Cemaatçileri kış sabahı ona katılmaya devam edeceklerini söylüyor. 63 yaşındaki marangoz Hiroyuki Okazaki, “Bu hikayeyi devam ettirme sorumluluğum var.” Dedi.

Ne Bay Miyasaka ne de cemaatçileri aslında bir tanrı tarafından bırakıldıklarına inanmıyor – Japonya çok laik hale geldi. Hangi Tanrı'nın gölü geçmesi gerektiğini bile bilmiyorsunuz. Eski kayıtlar bir ismi göstermez ve Shinto, doğanın güçlerinin arkasındaki sayısız tanrıya inanan bir animizm biçimidir.


Modern dönemde, bir erkek Tanrı'nın hikayesi karısını ziyaret etmek için gölü geçiyor gibi görünüyordu, ancak Bay Miyasaka bunun girişimci işletme sahiplerinin turist çekmek için romantizm kullandıkları çalışma olduğunu söyledi. Bazı yerliler, kelimeyi daha çağdaş hale getirmek için Miwatari cephesine ek bir “O” ekliyor.

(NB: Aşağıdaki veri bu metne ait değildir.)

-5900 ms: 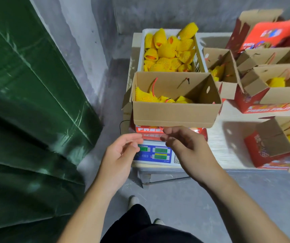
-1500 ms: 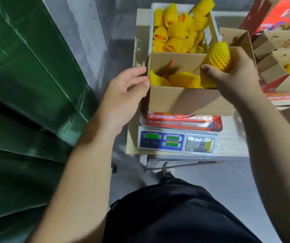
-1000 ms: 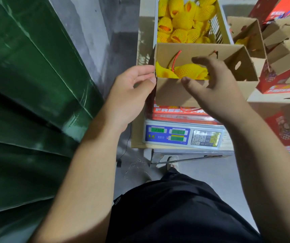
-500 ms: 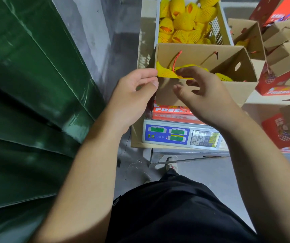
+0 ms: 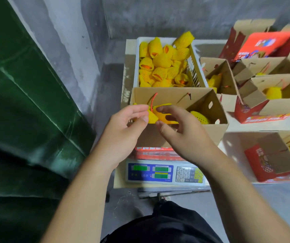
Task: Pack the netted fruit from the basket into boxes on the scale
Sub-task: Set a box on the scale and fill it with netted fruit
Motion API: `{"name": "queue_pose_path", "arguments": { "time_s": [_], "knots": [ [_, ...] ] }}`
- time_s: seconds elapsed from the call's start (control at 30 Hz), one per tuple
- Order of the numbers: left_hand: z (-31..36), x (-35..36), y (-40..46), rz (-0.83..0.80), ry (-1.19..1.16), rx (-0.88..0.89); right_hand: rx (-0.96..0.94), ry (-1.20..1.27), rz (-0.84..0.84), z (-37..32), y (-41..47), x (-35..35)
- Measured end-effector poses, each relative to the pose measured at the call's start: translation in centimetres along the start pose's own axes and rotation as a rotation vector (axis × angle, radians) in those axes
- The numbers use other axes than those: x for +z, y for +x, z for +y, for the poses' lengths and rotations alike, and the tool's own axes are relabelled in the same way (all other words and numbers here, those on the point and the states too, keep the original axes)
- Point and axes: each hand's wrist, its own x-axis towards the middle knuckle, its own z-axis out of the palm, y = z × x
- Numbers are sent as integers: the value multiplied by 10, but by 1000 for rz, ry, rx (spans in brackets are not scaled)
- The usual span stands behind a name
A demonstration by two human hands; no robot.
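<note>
An open cardboard box (image 5: 210,132) stands on a blue-faced scale (image 5: 165,172). Behind it a white basket (image 5: 197,71) holds several fruit in yellow foam nets (image 5: 161,65). At the box's near left corner my left hand (image 5: 123,132) pinches a yellow netted fruit (image 5: 152,117) between thumb and fingers. My right hand (image 5: 182,132) curls round the same fruit from the right. Another netted fruit (image 5: 200,116) lies lower in the box at the right. A red cord handle (image 5: 153,100) hangs inside the back wall.
Several open boxes (image 5: 281,106) with red printed sides and yellow netted fruit fill the table to the right; one (image 5: 277,158) sits at the near right. A green tarp (image 5: 27,111) covers the left. A concrete wall closes the back.
My right hand dropped a netted fruit into the box, then came to the near left corner. My left hand moved off the box's side and onto the net there.
</note>
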Motion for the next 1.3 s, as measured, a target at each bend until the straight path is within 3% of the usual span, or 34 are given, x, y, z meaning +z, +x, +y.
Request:
{"name": "queue_pose_path", "arguments": {
  "time_s": [0.17,0.33,0.43,0.6,0.73,0.87,1.03,1.2,1.3],
  "knots": [
    [13,17,57,3,46,71,-13,63,39,22,45,-31],
    [27,31,168,-12,195,114,-17,58,72,69,135,-79],
    [17,44,253,-92,362,73,18,-161,27,116,213,-103],
    [-36,76,379,-222,641,-115,112,-738,-240,201,333,-93],
    [-71,109,457,-146,855,-216,203,-1132,-388,252,382,-58],
    [-103,143,497,-57,867,-346,375,-922,-497,281,398,-28],
    [-128,154,511,146,1038,-334,260,-895,-323,287,404,-20],
    [-134,165,519,269,829,-429,330,-762,-349,286,406,-22],
    [-137,164,517,319,763,-465,260,-784,-297,283,406,-21]
  ]
}}
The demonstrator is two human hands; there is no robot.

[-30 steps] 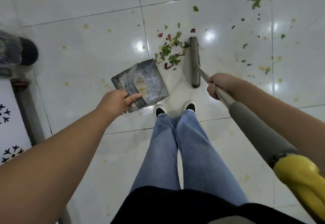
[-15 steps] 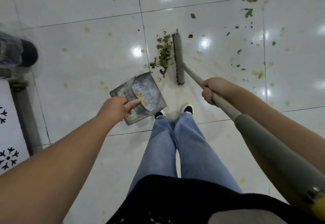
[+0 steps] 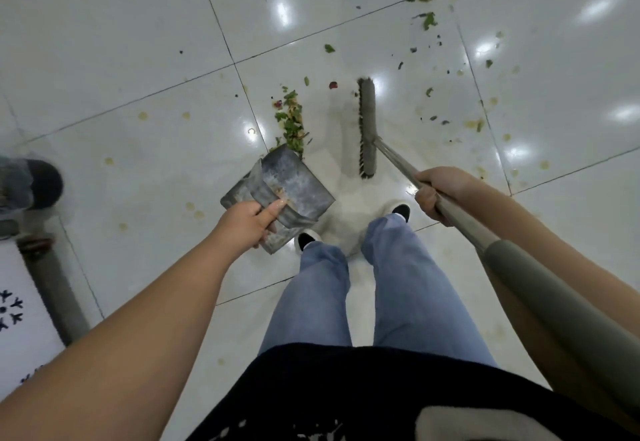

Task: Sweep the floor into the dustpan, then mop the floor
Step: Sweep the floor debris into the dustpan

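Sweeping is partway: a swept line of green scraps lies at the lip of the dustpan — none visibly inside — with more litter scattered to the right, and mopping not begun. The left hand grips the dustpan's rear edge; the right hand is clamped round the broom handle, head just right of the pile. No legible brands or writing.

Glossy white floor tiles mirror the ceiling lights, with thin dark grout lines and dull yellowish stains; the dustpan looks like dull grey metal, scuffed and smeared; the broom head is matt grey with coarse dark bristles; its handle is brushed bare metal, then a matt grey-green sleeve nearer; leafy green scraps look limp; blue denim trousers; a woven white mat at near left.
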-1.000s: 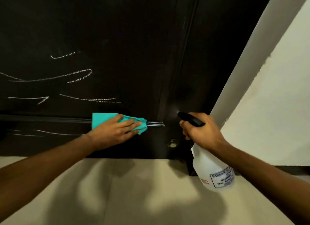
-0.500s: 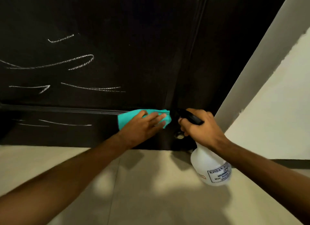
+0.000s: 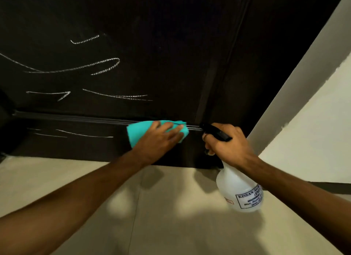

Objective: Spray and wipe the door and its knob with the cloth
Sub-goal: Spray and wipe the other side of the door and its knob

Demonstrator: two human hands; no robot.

Baş rahip, şimdi bir müzede depolanan en eskisi de dahil olmak üzere Chronicle'daki tüm girişleri okudu. Fırçalar ve mürekkeple yazılan ve elle dikilmiş kitaplara bağlı sayfaların çoğu, rahatlatıcı düzenlilikle görünen Miwatari'yi anlatıyor. Buz sırtının tamamı 17. yüzyıl boyunca sadece iki kez ortaya çıktı.

1986'da babası ona Miwatari'nin görünümünü onurlandırmak için törenin nasıl yapılacağını öğretti, burada cemaatçileri donmuş göle götürdü ve buz ayaklarının altında gıcırdattığında bir stech palmiye şubesi salladı. O zaman Bay Miyasaka bunu her yıl yapmak zorunda olduğunu varsaydı.

Bunun yerine, o zamandan beri töreni sadece dokuz kez yönetti.

Miyasaka, “Atalarımız bu kayıtları yüzyıllar önce yaptığında, böyle bir hikaye anlatacaklarını asla hayal etmediler.” Dedi. “Küresel ısınma uyarısı haline geldiler.”